Когда Гомо, ища ее, проходил мимо длинного ряда копен, сметанных крестьянками вдоль ровной кромки откоса, женщины как раз устроились передохнуть; он едва смог справиться от ошеломления: они возлежали на невысоких копешках, как статуи Микеланджело во флорентийской капелле Медичи, - рука подпирает голову, и тело будто покоится в плавном потоке. А если им в разговорах с ним случалось сплюнуть, они делали это весьма церемонно: выдергивали тремя пальцами пучок сена, плевали в образовавшуюся воронку и засовывали сено обратно; тут не мудрено расхохотаться, но тому, кто среди них уже как бы свой, - а таким и был Гомо, искавший Гриджию, - может иной раз стать не по себе от этой грубоватой чопорности. Впрочем, Гриджия редко бывала среди них, а когда он наконец ее нашел, она сидела на картофельном поле и встретила его задорным смехом. Он знал, что на ней всего лишь две юбки и что она сидит прямо на сухой земле, которую ссыпает сейчас меж тонких загрубелых пальцев. Но в этом представлении уже не было ничего для него необычного, все его существо странным образом свыклось с ощущением прикосновения земли к телу, и, возможно, он встретил Гриджию вовсе не на поле и не в пору сенокоса - просто так уж ему тут жилось, что все впечатления и дни перемешались.
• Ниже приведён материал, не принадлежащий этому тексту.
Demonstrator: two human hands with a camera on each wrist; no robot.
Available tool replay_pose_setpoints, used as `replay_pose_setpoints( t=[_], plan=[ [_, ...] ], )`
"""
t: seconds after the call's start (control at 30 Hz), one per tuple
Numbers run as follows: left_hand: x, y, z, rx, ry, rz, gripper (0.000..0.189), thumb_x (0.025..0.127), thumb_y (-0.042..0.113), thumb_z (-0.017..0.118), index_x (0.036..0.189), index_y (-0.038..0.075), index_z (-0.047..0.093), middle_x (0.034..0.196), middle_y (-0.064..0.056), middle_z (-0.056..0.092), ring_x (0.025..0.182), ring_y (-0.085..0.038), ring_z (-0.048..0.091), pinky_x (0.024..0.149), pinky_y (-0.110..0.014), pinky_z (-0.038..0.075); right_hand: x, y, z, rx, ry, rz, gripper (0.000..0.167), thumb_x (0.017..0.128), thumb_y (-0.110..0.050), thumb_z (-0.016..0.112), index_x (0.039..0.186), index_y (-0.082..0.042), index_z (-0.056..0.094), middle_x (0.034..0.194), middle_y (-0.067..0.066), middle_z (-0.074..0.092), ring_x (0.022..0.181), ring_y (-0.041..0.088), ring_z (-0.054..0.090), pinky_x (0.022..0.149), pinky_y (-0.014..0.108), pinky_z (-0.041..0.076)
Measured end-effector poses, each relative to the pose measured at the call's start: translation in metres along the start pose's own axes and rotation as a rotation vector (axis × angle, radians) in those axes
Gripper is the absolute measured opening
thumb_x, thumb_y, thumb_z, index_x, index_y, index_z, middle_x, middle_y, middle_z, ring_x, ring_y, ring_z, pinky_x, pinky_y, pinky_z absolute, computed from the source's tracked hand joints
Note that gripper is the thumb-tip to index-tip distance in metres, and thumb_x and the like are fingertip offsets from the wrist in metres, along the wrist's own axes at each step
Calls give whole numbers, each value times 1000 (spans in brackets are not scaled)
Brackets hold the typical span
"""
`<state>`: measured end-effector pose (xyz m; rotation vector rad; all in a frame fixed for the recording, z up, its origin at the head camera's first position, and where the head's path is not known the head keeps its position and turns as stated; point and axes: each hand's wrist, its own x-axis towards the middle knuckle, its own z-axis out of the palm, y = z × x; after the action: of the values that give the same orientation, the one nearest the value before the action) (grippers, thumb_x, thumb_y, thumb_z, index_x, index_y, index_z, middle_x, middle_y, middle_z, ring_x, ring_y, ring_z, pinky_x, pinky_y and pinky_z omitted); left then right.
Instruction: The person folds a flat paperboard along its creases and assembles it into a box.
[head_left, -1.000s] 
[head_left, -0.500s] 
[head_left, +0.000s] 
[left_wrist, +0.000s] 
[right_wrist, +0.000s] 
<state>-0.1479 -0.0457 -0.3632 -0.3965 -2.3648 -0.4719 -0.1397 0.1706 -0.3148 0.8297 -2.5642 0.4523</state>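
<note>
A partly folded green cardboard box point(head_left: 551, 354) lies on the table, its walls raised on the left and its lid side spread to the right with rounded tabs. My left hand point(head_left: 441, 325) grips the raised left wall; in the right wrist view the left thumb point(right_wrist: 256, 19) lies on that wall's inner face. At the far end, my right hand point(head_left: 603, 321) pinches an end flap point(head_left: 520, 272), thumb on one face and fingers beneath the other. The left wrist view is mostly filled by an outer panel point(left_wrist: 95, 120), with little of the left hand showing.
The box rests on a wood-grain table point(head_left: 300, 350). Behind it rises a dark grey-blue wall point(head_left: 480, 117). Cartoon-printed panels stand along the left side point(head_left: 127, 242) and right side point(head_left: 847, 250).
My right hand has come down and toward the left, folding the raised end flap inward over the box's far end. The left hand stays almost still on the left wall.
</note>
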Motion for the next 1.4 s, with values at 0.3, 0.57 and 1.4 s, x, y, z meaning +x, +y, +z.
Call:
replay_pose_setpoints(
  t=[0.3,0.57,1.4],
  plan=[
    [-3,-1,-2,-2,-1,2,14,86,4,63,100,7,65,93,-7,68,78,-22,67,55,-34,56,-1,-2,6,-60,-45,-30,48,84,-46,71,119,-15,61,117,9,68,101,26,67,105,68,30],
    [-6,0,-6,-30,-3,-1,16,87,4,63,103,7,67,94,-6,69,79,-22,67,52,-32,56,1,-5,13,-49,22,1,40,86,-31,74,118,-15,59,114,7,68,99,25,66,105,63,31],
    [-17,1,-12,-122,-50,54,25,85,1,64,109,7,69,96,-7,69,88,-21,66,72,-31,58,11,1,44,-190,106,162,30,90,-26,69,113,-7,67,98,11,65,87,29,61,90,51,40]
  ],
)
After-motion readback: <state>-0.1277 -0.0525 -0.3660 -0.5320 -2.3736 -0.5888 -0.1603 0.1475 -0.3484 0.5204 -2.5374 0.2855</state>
Заполнились сеновалы. Меж балок, сквозь щели в пазах, струится серебряный свет. От сена струится зеленый свет. Под дверями лежит широкая золотая кайма.
У сена кисловатый запах. Как у негритянских напитков, приготовляемых из мякоти плодов и человеческой слюны. Стоит только вспомнить, что ты живешь здесь среди дикарей, - и уже одна эта мысль пьянит дурманом в духоте этого тесного, доверху набитого забродившим сеном пространства.
Нет опоры надежнее сена. Тонешь в нем по щиколотку, но ощущение устойчивости не покидает тебя. Лежишь в нем, как на господней ладони, и готов кататься по господней ладони, как щенок, как поросенок.